Dans ces conditions, et dès lors que Mme [N] n’a pas fait réaliser les travaux nécessaires à mettre un terme aux fuites, le dégât des eaux déclaré en juin 2021, toujours en provenance de la douche de son appartement, ne peut être considéré comme un évènement accidentel, comme le relève le rapport d’expertise établi par GROUPAMA le 28 juin 2021.
Si Mme [N] indique que la cause du dégât des eaux de juin 2021 serait différente de celles des précédents dégâts des eaux, en ce qu’elle serait le résultat cette fois d’une fuite des canalisation situées à l’intérieur des murs et non d’un défaut d’étanchéité des joints, le tribunal relève :
d’une part, que la recherche de fuite réalisée le 18 juin 2021 par la société AFD mentionne, outre que le robinet de la douche est fuyard, l’existence d’infiltrations au niveau du joint périphérique, de certains joints de faïence et de la paillasse (pièce Mme [N] n°5), ces infiltrations étant également retenues comme l’une des causes du sinistre par le rapport du 26 juillet 2022 de la société SEDGWICK (pièce Mme [O] n°17) ;
d’autre part, que la dépose complète de la douche préconisée tant par la société BIHANNIC en 2019 que par la société KALEO en 2020, incluant la dépose de la faïence justement pour pouvoir accéder aux canalisations, aurait permis de localiser les fuites, retenues comme l’autre cause du sinistre de juin 2021.

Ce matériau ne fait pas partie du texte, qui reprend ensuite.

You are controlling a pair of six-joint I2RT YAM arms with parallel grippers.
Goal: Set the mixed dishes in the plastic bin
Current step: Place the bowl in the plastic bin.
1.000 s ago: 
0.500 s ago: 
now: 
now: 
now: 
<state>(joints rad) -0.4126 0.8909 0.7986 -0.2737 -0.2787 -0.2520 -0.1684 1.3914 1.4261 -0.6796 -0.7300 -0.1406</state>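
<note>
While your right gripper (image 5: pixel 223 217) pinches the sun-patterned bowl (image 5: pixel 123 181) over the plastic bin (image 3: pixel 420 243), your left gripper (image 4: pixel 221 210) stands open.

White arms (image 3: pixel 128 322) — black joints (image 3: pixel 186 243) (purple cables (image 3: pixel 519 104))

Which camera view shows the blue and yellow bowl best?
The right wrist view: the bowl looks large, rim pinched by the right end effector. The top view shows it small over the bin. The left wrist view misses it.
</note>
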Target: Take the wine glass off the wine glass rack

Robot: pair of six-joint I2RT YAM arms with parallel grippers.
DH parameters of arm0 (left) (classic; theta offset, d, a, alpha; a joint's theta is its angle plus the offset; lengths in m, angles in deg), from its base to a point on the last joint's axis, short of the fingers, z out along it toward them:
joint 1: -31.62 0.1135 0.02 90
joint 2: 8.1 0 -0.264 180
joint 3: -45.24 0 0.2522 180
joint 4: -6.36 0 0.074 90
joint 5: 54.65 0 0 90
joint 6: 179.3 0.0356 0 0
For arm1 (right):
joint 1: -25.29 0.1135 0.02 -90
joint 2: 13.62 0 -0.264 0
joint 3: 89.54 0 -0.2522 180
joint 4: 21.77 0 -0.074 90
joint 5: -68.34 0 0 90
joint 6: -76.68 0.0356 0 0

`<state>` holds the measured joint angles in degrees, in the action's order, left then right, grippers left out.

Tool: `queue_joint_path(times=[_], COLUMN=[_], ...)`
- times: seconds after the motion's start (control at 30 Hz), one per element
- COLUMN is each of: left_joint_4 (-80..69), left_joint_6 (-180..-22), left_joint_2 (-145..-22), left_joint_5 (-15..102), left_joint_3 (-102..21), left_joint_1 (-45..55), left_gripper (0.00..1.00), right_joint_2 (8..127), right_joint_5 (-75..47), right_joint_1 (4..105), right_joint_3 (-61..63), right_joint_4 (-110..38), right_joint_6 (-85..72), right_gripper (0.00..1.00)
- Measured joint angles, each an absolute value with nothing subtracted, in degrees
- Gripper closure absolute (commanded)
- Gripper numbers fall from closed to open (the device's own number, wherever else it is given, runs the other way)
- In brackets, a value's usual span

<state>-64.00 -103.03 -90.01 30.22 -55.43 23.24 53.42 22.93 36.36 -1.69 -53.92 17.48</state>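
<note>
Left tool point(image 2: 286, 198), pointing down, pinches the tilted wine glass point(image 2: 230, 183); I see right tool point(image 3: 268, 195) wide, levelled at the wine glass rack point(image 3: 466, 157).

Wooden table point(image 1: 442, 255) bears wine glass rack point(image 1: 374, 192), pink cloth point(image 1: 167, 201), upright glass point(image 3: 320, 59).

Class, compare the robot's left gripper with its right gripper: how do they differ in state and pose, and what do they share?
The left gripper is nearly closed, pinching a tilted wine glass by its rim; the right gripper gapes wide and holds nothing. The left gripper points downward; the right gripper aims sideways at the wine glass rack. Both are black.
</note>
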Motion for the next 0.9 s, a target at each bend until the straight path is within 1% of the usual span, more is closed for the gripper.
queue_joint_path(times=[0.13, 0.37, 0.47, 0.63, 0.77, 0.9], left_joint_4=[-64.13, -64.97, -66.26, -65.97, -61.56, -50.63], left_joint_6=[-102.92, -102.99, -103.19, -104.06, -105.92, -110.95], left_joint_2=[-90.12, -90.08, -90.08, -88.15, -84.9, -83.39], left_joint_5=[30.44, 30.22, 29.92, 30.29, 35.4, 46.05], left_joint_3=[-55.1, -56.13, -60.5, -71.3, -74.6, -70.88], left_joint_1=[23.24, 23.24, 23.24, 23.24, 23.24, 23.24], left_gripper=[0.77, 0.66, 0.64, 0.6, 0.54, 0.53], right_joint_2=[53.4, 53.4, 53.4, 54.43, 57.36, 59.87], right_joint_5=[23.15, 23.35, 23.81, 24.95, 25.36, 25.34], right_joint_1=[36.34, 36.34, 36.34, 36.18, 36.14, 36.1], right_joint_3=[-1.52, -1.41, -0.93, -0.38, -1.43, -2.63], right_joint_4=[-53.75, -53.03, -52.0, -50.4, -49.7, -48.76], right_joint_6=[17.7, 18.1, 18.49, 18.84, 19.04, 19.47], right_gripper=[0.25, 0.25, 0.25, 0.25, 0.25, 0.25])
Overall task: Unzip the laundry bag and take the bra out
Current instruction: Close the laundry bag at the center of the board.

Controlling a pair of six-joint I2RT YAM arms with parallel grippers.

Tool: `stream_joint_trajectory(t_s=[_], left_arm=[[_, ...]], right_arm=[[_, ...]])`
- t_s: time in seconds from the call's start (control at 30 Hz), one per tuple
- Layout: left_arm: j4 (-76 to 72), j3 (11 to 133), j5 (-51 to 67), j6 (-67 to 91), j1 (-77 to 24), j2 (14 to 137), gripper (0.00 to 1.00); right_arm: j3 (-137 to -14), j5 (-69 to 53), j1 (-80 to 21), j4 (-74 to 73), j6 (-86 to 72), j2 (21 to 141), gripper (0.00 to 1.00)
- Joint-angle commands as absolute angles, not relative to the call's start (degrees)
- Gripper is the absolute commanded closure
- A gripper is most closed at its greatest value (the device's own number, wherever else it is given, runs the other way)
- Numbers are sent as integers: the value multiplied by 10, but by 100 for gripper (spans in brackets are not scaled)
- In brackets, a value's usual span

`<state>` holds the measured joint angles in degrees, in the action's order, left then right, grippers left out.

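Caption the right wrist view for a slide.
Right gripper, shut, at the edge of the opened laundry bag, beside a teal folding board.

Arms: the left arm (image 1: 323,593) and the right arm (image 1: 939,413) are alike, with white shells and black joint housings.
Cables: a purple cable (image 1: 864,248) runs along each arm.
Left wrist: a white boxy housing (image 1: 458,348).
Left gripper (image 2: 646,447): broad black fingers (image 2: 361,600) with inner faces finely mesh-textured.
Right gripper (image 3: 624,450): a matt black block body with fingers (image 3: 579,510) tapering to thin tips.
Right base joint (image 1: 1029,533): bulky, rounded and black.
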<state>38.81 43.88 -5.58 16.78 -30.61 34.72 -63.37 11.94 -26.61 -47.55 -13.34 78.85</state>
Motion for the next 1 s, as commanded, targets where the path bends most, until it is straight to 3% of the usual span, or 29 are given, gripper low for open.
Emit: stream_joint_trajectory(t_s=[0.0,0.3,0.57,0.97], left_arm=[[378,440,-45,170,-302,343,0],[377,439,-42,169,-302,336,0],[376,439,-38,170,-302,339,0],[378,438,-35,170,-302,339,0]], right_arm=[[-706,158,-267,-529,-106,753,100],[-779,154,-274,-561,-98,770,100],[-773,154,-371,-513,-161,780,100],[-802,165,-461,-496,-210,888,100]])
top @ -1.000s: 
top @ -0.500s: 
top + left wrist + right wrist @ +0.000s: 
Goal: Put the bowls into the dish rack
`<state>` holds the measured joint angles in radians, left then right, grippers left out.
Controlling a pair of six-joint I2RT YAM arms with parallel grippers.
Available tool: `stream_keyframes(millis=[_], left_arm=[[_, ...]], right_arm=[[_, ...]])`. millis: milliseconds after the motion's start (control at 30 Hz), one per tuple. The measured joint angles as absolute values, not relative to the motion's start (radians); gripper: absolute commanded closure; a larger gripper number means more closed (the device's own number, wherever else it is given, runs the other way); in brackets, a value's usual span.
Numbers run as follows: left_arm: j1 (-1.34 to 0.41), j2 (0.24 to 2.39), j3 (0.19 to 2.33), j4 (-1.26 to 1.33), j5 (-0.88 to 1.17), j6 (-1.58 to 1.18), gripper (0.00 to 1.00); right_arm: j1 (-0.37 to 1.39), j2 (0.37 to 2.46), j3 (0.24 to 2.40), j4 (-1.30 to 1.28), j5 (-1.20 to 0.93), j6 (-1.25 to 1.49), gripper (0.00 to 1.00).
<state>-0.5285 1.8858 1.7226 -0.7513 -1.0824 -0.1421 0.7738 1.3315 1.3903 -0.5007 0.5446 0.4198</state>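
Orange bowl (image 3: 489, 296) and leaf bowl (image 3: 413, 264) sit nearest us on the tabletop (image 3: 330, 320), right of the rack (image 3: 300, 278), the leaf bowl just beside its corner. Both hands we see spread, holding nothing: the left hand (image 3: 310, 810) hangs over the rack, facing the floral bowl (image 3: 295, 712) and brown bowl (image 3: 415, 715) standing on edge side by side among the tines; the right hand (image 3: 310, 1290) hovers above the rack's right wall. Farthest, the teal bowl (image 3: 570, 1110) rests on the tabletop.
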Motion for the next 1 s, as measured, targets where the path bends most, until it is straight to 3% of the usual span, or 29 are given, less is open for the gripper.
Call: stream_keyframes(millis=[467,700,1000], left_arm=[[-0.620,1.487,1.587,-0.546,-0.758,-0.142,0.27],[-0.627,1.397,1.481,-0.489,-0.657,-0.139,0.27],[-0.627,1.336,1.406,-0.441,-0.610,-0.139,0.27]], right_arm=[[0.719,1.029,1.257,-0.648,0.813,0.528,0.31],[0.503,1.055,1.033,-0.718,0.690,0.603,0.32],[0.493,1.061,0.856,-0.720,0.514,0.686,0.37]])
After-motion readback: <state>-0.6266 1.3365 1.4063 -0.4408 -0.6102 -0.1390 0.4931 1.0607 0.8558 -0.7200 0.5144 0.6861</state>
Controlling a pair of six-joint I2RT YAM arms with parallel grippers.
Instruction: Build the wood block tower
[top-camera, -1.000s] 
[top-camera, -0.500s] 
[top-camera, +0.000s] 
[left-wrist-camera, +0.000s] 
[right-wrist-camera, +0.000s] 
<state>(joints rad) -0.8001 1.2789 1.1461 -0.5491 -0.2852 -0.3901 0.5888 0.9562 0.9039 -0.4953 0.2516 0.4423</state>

En conséquence, la société GROUPAMA CENTRE MANCHE étant fondée à lui opposer une exclusion de garantie, Mme [N] sera déboutée de l’intégralité de ses demandes à son encontre.
Sur les demandes accessoires
Mme [N] succombant à l’instance, elle sera condamnée aux dépens, dont distraction au profit de la SELARL VERMONT ET ASSOCIES en application de l’article 699 du code de procédure civile.
L’équité commande de la condamner à régler la somme de 2 000€ à la société GROUPAMA CENTRE MANCHE sur le fondement de l’article 700 du code de procédure civile.
PAR CES MOTIFS
Le tribunal, statuant par jugement contradictoire rendu en premier ressort, par mise à disposition au greffe :
— DEBOUTE Mme [H] [N] épouse [M] de l’intégralité de ses demandes ;
— CONDAMNE Mme [H] [N] épouse [M] à régler à la société GROUPAMA CENTRE MANCHE la somme de 2 000€ sur le fondement de l’article 700 du code de procédure civile ;
— CONDAMNE Mme [H] [N] épouse [M] aux dépens, dont distraction au profit de la SELARL VERMONT ET ASSOCIES.
En foi de quoi le préesent jugement a été signé par le Président et par le Greffier.